◆ **Work item**:
Which lines below contain "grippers"? Copy every one of them.

◆ **Data**:
····················
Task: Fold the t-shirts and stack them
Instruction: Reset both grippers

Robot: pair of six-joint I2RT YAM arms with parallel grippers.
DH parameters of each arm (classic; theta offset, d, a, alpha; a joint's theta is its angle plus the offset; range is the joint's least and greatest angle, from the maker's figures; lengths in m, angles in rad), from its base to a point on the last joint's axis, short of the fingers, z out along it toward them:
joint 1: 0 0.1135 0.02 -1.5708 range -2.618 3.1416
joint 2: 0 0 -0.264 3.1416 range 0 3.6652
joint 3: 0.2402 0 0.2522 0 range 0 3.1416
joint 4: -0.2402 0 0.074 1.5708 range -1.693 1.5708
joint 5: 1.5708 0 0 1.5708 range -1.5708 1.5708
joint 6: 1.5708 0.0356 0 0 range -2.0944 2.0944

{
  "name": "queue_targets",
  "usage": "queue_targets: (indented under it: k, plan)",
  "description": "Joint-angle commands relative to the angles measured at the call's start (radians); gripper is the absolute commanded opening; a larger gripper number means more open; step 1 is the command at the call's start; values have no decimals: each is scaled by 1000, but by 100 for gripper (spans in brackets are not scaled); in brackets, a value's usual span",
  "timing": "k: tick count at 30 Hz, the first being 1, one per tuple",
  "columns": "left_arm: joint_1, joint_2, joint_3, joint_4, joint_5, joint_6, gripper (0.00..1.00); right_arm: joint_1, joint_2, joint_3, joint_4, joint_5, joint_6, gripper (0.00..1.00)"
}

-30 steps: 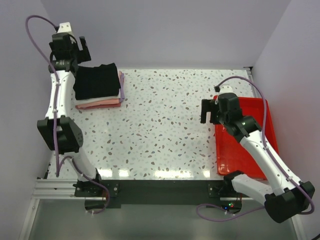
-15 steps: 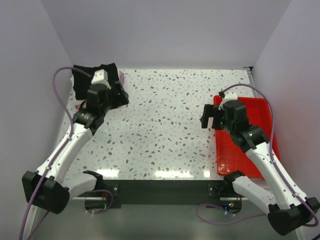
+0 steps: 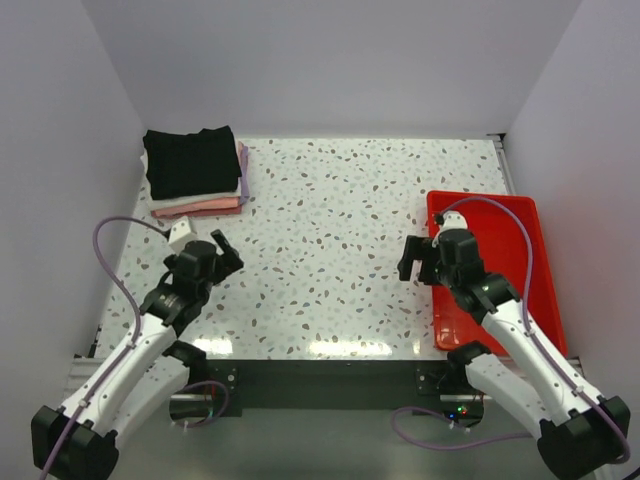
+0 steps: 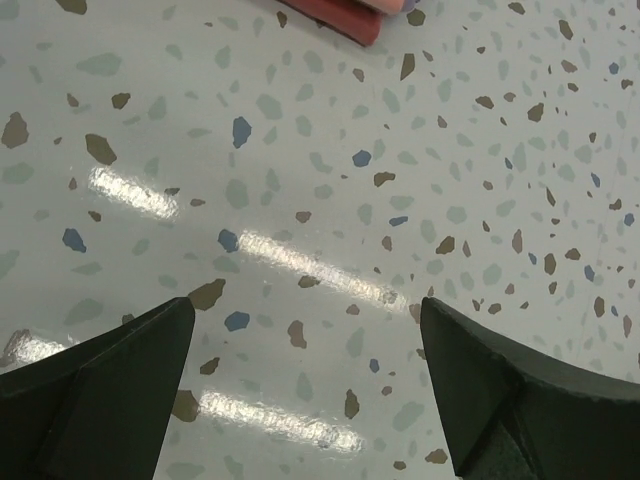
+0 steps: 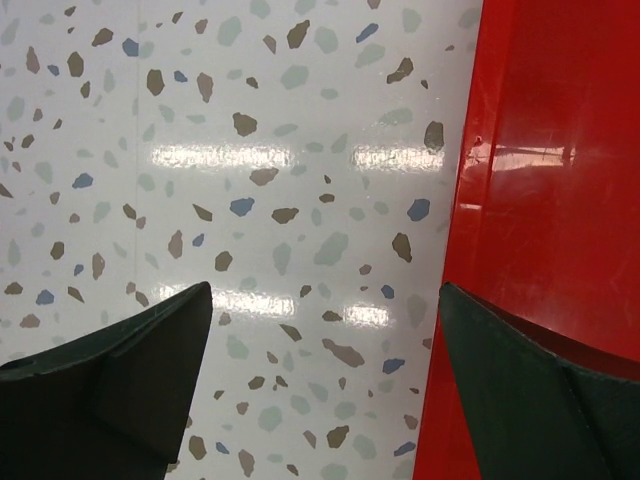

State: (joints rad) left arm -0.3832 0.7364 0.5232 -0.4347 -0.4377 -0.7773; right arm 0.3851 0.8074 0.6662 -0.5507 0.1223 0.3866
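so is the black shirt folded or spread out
Folded: the black shirt sits as a compact rectangle atop the pink and white pile.

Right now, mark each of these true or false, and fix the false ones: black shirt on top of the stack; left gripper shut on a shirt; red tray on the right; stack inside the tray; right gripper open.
1. The black t-shirt lies on top of the stack. True.
2. The left gripper is shut on a shirt. False: it is open over the bare table, with nothing between its fingers.
3. The red tray sits on the right side of the table. True.
4. The stack rests inside the red tray. False: it lies at the far left corner of the table, well apart from the tray.
5. The right gripper is open. True: it hangs over the tray's left edge, holding nothing.
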Motion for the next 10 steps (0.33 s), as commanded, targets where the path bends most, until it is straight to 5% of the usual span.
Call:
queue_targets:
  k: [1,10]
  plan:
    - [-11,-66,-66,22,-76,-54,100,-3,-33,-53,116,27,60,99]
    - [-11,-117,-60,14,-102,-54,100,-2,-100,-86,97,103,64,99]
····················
◆ **Written response**:
Instruction: Reset both grippers
Robot: pair of six-joint I2RT YAM arms with parallel grippers.

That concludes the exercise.